Strategy (In Millions)

  2004

  2003

  2002

 

 
Mitigate price risk   $ (106 ) $ (112 ) $ (95 )
Protect carrying values of excess inventories     (98 )   (57 )   (41 )
Protect margin on fixed price sales     8     5     11  
Protect crack spread values     (76 )   6     1  
Trading activities     8     (4 )   –    
   
 
 
 
  Total net derivative losses   $ (264 ) $ (162 ) $ (124 )

 

        During 2004, using derivative instruments MAP sold crack spreads forward through the fourth quarter 2005 at values higher than the company thought sustainable in the actual months these contracts expire. Included in the $76 million derivative loss for 2004 noted in the above table for the "Protect crack spread values" strategy was approximately an $8 million gain due to changes in the fair value of crack-spread derivatives that will expire throughout 2005.

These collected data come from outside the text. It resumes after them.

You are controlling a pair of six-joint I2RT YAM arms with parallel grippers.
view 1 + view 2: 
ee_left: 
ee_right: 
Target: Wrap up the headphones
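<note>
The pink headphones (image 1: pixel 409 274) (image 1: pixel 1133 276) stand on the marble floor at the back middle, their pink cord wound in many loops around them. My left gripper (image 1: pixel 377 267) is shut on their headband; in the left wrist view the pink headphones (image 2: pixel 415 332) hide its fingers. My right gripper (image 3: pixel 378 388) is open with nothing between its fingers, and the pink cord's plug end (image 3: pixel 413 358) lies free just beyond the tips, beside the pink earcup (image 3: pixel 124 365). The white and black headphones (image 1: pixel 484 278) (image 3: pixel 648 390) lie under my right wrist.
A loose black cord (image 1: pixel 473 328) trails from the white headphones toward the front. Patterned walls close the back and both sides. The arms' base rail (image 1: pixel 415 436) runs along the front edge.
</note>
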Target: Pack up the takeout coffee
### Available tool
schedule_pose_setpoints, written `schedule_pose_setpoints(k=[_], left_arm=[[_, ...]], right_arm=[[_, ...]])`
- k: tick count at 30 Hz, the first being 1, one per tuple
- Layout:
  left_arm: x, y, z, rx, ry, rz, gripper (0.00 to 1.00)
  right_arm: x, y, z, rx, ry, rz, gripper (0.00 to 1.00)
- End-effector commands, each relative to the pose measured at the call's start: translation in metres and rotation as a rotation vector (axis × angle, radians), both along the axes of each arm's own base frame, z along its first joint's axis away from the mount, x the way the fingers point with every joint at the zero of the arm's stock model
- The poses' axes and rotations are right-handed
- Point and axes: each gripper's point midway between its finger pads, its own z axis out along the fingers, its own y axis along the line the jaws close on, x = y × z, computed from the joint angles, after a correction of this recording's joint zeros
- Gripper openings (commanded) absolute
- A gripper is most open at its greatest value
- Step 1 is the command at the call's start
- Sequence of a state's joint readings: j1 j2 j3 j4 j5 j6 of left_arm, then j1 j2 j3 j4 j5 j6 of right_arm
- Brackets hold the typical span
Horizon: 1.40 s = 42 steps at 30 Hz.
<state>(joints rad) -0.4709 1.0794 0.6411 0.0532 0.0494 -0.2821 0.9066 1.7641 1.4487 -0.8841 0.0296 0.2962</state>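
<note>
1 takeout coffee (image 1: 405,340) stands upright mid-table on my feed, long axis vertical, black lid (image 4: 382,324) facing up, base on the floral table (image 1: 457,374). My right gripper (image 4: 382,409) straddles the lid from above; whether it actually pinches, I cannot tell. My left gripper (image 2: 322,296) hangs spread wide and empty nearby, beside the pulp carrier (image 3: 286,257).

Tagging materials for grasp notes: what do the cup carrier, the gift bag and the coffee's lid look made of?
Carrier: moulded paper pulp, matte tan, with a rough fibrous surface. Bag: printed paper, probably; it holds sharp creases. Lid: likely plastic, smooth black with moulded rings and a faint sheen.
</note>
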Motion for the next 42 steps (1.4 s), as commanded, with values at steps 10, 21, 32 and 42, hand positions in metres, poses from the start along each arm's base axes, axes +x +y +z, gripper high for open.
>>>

        In addition, natural gas options are in place to manage the price risk associated with approximately 41 percent of the first quarter 2005 anticipated natural gas purchases for refinery use.

IG Segment

        We have used derivative instruments to convert the fixed price of a long-term gas sales contract to market prices. The underlying physical contract is for a specified annual quantity of gas and matures in 2008. Similarly, we will use derivative instruments to convert shorter term (typically less than a year) fixed price contracts to market prices in our ongoing purchase for resale activity; and to hedge purchased gas injected into storage for subsequent resale. Derivative gains included in IG segment income were $17 million in 2004, compared to gains of $19 million in 2003 and losses of $8 million in 2002. Trading activity in the IG segment resulted in losses of $2 million in 2004, compared to losses of $7 million in 2003 and gains of $4 million in 2002 and have been included in the aforementioned amounts.